UDC 004.8
DEVELOPMENT OF A MECHANISM FOR COLLECTING AND ANALYZING DATA TO ASSESS THE LEVEL OF TRUST IN GOVERNMENT USING VOICE ASSISTANTS
O. D. Kazakov, Ph.D (in economic sciences), assistant professor, Head of the Department, BSETU, Bryansk, Russia;
orcid.org/ 0000-0001-9665-8138, e-mail: This email address is being protected from spambots. You need JavaScript enabled to view it.
A. K. Sologubov, master student, BSETU, Bryansk, Russia;
orcid.org/0000-0001-7878-5838, e-mail: This email address is being protected from spambots. You need JavaScript enabled to view it.
The technologies of voice assistants for public opinion research are considered. The aim of the work is to implement a mechanism for assessing the level of trust to the government using the results of voice assistants dialogue analysis based on natural language processing methods and simple multilayer fully connected feed forward neural networks.

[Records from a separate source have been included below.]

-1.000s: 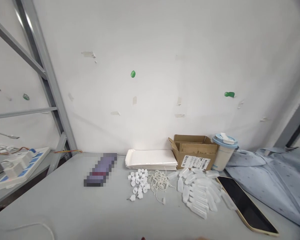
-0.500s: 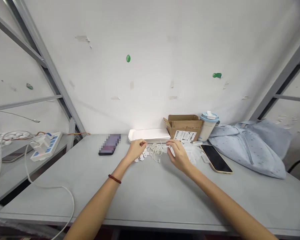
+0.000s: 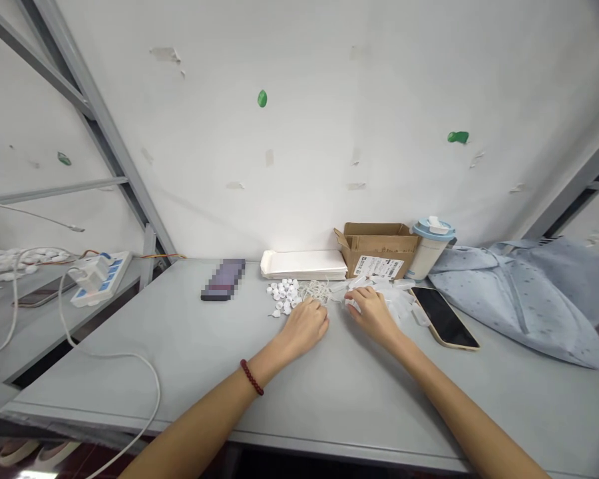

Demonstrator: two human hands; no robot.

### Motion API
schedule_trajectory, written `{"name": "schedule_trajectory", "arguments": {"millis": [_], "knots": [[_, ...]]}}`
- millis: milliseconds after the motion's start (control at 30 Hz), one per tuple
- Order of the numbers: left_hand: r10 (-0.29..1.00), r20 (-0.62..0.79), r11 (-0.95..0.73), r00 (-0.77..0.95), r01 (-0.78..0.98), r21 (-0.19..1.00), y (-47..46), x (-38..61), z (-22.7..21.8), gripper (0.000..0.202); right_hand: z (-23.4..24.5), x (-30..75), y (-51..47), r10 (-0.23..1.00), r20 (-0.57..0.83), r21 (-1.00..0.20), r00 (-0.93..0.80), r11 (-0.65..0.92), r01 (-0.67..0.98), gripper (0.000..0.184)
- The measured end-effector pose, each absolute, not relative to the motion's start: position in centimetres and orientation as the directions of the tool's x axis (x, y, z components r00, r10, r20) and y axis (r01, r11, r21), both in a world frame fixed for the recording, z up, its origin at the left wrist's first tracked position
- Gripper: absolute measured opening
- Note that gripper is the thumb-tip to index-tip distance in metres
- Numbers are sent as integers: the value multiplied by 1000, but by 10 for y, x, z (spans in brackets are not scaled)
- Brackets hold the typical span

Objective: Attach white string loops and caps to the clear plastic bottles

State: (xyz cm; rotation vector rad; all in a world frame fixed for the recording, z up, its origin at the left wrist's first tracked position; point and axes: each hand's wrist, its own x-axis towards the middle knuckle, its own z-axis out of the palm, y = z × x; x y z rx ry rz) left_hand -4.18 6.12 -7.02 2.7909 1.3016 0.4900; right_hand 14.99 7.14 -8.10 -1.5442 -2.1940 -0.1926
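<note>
On my head feed, the left hand (image 3: 307, 326) sits palm-down with its fingers curled at the near edge of a tangle of pale cord (image 3: 315, 289). The fingertips are tucked out of my sight, so I cannot tell whether they pinch a strand or merely rest there. My right hand (image 3: 372, 311) is bent inward, its fingers arched over the left end of a heap of translucent tubes (image 3: 402, 299); I cannot make out whether thumb and fingers close on one. The two hands are near each other but apart.

Just left of the cord I have a cluster of small white caps (image 3: 283, 291), loose on the grey table (image 3: 354, 406). The cord lies between caps and tubes. A dark red beaded bracelet (image 3: 251, 377) rings my left wrist.

Behind the cord, a stack of white packets (image 3: 304, 263) lies flat, beside an open cardboard box (image 3: 382, 249) with a printed label facing me. Right of the box stands a cup (image 3: 426, 256) with a blue lid. A dark-screened phone (image 3: 444, 319) lies just right of the tubes, with pale blue fabric (image 3: 514, 303) bunched beyond it. Well over to the left, I see a pixelated dark object (image 3: 223, 279) and, farther out, a power strip (image 3: 104, 283).
</note>
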Motion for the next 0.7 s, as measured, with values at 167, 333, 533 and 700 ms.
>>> {"name": "schedule_trajectory", "arguments": {"millis": [167,333,533,700], "knots": [[803,341,-590,489,732,340,66,-44,-71,15,-78,154,71,877,427,-177,-219,319,931,16],[754,470,-634,458,696,339,72,-49,-69,14,-78,158,71,886,418,-213,-200,309,927,17],[654,642,-688,400,669,283,74,-54,-64,13,-76,171,76,885,442,-279,-143,288,916,23],[611,677,-706,411,669,231,72,-56,-60,13,-73,184,81,874,480,-343,-75,266,901,23]]}}
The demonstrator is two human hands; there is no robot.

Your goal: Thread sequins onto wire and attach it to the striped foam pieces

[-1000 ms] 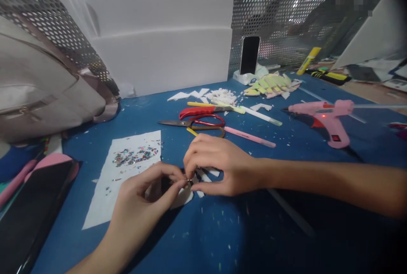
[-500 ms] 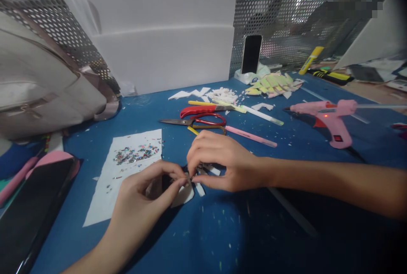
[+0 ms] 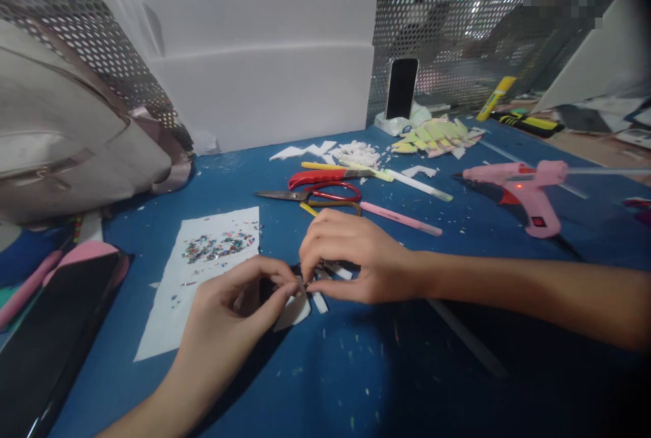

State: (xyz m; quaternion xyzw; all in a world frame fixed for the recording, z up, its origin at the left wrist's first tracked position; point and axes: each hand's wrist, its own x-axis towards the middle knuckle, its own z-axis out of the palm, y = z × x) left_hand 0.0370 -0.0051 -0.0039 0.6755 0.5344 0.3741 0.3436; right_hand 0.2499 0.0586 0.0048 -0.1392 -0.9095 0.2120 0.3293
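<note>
My left hand (image 3: 239, 309) and my right hand (image 3: 350, 255) meet over the blue table (image 3: 386, 370), fingertips pinched together on a tiny thing I cannot make out. Under them lie small white foam scraps (image 3: 298, 309). A white sheet (image 3: 198, 275) strewn with coloured glitter bits (image 3: 216, 247) lies just left of my left hand. Both hands are closed in a pinch.
Red-handled scissors (image 3: 315, 188), pens (image 3: 401, 219) and a pink glue gun (image 3: 523, 187) lie behind my hands. White foam boards (image 3: 254, 65) lean on the perforated metal wall. A phone (image 3: 401, 88) stands upright; a bag (image 3: 76, 133) and a dark tablet (image 3: 45, 343) sit left.
My right hand has shifted slightly up and right; the pinch of both hands stays together. Nothing else has moved.
</note>
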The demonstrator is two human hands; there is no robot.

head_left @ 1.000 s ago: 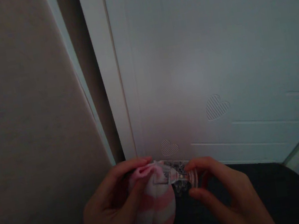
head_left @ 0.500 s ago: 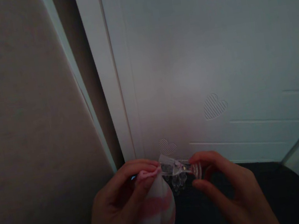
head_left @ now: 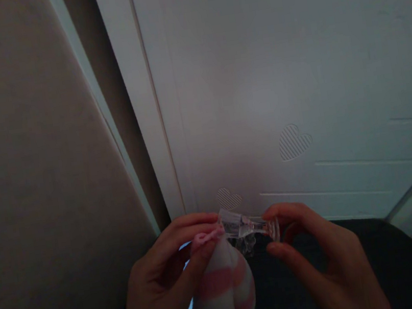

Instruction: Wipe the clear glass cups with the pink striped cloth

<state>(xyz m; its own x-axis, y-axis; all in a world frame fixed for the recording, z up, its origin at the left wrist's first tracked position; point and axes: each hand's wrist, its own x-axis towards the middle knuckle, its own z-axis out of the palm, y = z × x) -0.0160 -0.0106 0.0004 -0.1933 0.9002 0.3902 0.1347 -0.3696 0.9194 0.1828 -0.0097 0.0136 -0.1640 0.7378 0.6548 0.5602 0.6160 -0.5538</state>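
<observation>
My left hand (head_left: 163,279) is closed, pinching the top edge of a pink-and-white striped sock (head_left: 222,289) that hangs down between my hands. My right hand (head_left: 318,256) is closed on the right end of a clear plastic clip (head_left: 246,227), held level, whose left end meets the sock's top edge. Small clear plastic pieces hang just under the clip. The room is dim.
A white door (head_left: 275,77) with two striped heart cut-outs stands close in front. A beige panel (head_left: 31,175) fills the left side, with a dark gap between it and the door frame. A dark surface (head_left: 396,260) lies below my hands.
Both hands have lifted slightly with the sock and the clip. The clip has turned more level and the sock hangs lower and straighter.
</observation>
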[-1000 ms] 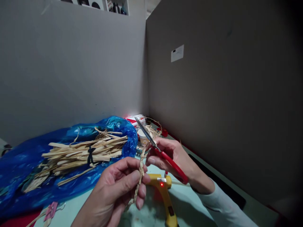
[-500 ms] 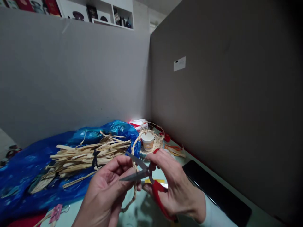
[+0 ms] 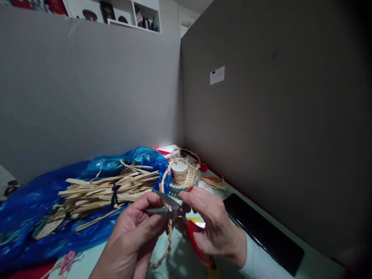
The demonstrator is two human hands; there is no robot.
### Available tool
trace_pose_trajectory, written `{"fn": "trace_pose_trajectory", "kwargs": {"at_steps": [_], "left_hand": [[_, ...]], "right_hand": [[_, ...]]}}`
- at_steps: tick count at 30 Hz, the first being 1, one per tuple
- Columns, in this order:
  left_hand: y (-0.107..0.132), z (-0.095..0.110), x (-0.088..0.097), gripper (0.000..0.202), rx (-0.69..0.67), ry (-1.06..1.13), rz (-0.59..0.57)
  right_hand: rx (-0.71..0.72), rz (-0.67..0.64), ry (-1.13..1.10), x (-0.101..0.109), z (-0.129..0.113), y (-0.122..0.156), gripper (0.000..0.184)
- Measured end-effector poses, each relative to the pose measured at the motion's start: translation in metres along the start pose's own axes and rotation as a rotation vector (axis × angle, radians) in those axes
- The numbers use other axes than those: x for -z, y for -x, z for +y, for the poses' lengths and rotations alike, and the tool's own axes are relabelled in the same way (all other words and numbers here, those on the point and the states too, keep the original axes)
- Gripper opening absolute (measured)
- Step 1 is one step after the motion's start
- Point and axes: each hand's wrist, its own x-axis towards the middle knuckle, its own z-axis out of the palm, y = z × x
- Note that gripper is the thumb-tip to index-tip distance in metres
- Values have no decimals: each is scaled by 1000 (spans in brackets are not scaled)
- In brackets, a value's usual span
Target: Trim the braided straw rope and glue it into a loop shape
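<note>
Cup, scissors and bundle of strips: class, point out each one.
Cup (image 3: 180,177), head view: on its printed side.
Scissors (image 3: 176,212), head view: blades near the pivot.
Bundle of strips (image 3: 100,190), head view: strips around its middle.

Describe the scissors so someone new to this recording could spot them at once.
Start at the big blue bag on the left, then move right and nearer the camera to the right hand. It holds the scissors, their blades open around a braid. Red handles and grey metal blades set them apart from the straw-coloured braid.
</note>
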Motion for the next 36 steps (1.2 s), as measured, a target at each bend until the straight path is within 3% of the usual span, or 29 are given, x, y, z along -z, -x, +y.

To complete the task of forming labeled training and test data set necessary for training a model to assess public opinion and the level of trust in government authorities, the skill of a virtual assistant from Yandex – Alice was developed. Also, Yandex.Alice's «Political Consultant» skill has been implemented for systematization and critical analysis of data on the level of public confidence in government bodies. To solve natural language processing problems, including the analysis of the sentiment of dialogues, ELMo model from DeepPavlov library, trained on the basis of RuSentiment, has been used. The output of the results to assess the sentiment of dialogues and the level of trust is presented in the form of analytical subsystem implemented in the form of Python scripts and Microsoft Power Bi report.
Key words: voice assistant, assessment of the level of trust in authority, natural language processing, feed forward neural networks, text sentiment analysis.